If you ever stopped to think about what a mama-to-be's midsection goes through during pregnancy, you'd be amazed. Stretching to house something the size of a watermelon and then returning to its original state is no easy feat. While some of us bare stretch marks, others are forced to deal with more serious matters, like diastasis recti, or what is commonly referred to as a "mummy tummy." Women with this condition often refer to themselves as looking three to six months pregnant at any given time.

According to A.D.A.M.:

Diastasis recti is a separation between the left and right side of the rectus abdominis muscle, which covers the front surface of the belly area.
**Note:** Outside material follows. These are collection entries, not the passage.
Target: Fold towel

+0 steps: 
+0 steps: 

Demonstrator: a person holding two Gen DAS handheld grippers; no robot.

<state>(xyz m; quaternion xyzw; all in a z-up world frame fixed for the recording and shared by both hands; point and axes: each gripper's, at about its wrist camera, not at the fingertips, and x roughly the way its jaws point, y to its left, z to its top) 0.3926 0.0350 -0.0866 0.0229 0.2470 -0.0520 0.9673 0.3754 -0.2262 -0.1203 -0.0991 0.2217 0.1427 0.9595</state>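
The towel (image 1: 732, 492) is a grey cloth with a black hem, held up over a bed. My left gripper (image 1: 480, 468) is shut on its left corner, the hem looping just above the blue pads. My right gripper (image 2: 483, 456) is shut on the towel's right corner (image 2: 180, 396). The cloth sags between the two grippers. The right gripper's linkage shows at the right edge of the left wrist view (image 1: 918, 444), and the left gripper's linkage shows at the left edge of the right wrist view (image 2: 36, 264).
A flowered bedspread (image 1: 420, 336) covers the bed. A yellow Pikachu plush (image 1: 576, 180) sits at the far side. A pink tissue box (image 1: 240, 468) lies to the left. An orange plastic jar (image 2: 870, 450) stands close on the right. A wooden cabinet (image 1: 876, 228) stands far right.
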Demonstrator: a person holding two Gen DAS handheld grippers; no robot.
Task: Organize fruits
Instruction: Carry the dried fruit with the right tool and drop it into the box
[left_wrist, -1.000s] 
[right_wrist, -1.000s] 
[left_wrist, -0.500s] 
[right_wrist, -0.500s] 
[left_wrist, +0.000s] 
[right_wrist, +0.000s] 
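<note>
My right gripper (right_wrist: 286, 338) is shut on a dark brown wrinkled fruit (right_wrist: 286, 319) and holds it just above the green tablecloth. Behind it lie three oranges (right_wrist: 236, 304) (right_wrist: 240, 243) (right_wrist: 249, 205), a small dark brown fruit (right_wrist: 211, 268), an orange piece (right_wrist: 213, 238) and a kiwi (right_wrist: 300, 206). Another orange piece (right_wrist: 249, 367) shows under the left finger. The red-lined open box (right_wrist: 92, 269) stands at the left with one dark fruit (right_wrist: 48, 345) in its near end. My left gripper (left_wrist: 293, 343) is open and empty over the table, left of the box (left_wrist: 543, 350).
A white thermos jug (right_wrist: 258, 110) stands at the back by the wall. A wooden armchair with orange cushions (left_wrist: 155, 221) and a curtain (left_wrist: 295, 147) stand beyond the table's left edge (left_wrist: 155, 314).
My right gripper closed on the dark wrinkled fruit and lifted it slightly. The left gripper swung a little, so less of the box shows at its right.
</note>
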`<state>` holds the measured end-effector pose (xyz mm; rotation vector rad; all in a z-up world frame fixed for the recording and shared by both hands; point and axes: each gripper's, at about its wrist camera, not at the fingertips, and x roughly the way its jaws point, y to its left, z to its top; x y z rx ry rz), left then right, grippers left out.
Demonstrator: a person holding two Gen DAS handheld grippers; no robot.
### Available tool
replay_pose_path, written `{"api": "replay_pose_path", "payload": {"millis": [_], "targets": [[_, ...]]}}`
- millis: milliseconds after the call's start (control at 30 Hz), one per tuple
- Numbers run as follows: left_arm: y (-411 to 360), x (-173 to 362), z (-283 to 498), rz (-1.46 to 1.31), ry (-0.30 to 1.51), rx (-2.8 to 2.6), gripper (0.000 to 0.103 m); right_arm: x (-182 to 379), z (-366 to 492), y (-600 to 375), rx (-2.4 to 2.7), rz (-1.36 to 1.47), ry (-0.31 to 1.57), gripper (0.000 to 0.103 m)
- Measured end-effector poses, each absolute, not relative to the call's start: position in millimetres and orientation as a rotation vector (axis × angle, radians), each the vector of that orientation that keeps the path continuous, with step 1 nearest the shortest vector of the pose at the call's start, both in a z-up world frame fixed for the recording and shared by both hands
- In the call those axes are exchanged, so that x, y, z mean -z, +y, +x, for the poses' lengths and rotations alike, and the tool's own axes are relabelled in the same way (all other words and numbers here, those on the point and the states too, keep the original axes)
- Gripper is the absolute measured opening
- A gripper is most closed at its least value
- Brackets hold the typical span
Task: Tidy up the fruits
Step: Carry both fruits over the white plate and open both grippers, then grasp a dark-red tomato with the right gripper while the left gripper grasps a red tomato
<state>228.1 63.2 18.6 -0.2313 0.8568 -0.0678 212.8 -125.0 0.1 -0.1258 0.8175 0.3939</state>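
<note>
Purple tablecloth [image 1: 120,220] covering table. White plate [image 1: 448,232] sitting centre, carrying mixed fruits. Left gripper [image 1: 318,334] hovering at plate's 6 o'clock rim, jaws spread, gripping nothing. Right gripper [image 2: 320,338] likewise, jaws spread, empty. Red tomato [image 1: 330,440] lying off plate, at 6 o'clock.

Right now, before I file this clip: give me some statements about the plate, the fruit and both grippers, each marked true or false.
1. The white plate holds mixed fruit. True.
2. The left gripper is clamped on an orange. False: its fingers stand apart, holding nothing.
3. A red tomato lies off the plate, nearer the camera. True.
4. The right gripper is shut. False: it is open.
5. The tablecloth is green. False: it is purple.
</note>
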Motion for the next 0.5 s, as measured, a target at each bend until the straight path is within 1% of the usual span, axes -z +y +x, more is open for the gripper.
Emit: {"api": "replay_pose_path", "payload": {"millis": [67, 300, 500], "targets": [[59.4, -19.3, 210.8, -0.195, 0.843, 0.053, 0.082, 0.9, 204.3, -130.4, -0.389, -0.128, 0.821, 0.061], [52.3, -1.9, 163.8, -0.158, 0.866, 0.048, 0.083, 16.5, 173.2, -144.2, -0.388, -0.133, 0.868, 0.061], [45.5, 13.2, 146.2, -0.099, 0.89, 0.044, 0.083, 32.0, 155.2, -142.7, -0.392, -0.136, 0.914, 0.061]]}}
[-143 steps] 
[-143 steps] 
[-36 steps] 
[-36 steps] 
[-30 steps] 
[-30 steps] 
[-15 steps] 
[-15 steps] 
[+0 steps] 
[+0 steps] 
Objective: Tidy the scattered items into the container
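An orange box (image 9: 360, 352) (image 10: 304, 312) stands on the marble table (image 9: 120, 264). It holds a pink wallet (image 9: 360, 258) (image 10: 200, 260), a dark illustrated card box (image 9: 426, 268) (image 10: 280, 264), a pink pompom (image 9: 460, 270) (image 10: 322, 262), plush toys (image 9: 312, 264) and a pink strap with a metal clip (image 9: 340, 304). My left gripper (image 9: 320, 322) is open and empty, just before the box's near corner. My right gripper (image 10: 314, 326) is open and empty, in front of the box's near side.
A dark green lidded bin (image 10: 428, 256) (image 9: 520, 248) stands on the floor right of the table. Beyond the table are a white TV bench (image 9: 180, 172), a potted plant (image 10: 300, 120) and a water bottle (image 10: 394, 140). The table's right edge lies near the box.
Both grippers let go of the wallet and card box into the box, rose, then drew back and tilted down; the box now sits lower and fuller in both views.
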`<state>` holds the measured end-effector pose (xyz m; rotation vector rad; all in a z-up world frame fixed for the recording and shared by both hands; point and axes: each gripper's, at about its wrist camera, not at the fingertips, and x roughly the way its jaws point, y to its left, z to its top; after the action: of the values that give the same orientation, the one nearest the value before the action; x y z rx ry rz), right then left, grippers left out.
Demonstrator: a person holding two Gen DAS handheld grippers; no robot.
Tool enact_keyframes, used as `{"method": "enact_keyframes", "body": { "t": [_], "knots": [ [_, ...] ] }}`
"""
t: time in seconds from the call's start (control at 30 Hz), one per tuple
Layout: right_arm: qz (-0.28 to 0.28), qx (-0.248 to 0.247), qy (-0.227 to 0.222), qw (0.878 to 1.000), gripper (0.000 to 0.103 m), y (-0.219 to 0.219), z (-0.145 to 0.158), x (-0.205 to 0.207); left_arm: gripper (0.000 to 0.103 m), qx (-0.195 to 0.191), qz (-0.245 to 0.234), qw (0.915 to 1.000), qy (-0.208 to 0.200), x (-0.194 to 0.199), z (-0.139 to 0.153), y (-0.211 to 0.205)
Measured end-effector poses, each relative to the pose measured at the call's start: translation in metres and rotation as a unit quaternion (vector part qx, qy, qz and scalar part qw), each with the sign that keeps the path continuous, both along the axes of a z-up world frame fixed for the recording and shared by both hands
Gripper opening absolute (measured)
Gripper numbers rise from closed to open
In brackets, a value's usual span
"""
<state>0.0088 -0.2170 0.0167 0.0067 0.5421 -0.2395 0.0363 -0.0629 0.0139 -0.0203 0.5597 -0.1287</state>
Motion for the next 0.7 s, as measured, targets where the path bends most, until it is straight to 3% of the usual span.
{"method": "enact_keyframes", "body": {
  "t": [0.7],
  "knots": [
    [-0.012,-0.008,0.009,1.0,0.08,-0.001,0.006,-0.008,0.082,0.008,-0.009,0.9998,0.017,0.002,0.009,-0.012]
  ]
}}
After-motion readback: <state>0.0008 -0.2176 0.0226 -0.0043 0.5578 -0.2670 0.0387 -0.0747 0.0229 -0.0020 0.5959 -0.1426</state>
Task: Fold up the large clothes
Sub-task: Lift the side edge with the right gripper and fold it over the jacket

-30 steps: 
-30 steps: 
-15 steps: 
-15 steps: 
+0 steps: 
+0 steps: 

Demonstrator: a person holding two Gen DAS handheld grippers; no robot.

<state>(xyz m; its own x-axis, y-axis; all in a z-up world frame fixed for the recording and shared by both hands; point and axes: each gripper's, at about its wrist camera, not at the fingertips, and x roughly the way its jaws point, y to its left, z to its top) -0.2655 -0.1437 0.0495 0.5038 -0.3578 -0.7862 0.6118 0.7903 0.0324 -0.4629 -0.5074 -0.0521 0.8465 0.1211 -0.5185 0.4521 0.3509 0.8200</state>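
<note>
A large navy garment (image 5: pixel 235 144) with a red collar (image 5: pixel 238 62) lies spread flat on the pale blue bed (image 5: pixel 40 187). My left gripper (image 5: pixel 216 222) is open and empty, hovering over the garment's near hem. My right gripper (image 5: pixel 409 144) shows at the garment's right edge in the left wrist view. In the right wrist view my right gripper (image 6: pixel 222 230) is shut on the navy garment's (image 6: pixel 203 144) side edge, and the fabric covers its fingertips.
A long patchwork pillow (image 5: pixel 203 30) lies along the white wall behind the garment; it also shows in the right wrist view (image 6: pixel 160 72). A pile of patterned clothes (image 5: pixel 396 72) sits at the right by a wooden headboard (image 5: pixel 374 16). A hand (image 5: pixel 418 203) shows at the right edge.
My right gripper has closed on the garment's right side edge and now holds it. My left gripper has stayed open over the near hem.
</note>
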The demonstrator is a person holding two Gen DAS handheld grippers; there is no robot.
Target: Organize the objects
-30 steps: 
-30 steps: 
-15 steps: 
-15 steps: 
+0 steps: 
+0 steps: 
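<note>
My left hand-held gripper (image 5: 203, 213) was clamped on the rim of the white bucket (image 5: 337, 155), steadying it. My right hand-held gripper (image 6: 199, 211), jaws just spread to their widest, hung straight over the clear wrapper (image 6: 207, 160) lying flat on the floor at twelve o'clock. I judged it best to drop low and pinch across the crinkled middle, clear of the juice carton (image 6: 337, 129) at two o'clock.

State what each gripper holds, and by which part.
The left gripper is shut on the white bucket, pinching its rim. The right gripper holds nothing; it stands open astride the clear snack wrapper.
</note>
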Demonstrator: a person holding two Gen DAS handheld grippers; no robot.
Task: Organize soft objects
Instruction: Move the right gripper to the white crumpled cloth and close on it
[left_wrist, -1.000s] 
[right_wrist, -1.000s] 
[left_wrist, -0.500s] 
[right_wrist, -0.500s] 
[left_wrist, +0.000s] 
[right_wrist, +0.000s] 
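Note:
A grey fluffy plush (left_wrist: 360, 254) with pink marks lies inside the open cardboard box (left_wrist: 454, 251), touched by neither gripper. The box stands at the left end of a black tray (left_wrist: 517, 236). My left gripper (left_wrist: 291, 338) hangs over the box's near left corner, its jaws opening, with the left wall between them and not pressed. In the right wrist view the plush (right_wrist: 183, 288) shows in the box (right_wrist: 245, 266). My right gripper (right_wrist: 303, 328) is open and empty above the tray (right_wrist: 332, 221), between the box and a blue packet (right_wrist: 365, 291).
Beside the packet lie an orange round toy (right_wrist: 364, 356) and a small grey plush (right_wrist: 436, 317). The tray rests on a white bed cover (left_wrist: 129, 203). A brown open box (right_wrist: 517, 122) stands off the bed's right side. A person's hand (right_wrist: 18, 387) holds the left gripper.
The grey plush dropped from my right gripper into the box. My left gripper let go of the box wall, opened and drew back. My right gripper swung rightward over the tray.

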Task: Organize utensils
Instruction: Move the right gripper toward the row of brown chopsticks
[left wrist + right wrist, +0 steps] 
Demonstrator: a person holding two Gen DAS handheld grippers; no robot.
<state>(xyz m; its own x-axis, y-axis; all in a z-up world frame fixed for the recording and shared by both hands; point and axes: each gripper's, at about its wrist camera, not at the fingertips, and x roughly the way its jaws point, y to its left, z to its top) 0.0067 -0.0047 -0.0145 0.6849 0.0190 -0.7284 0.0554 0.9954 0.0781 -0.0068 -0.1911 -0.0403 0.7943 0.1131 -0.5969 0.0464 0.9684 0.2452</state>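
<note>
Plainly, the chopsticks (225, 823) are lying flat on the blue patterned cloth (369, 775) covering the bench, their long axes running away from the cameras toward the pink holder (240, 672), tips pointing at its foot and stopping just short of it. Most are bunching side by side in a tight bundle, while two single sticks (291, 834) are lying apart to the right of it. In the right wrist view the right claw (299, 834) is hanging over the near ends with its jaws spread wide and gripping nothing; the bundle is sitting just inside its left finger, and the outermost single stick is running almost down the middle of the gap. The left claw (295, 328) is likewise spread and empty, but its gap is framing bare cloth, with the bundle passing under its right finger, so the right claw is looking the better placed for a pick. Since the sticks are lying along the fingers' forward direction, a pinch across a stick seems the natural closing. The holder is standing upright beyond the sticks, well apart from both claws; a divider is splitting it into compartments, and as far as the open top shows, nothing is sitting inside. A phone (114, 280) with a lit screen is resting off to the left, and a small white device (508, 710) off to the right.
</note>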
In pregnant women, increased tension on the abdominal wall may lead to diastasis recti. Multiple births or repeated pregnancies increase the risk. A diastasis recti looks like a ridge, which runs down the middle of the belly area. It stretches from the bottom of the breastbone to the belly button, and increases with muscle straining. Diastasis recti is commonly seen in women who have multiple pregnancies, because the muscles have been stretched many times. Extra skin and soft tissue in the front of the abdominal wall may be the only signs of this condition in early pregnancy. In the later part of pregnancy, the top of the pregnant uterus is often seen bulging out of the abdominal wall. An outline of parts of the unborn baby may be seen in some severe cases.

While there are a number of postpartum abdominal exercises recommended for women suffering from the condition, often the only permanent solution is surgical repair following a woman's final pregnancy.

Did you experience diastasis recti and what (if anything) did you do to resolve the issue?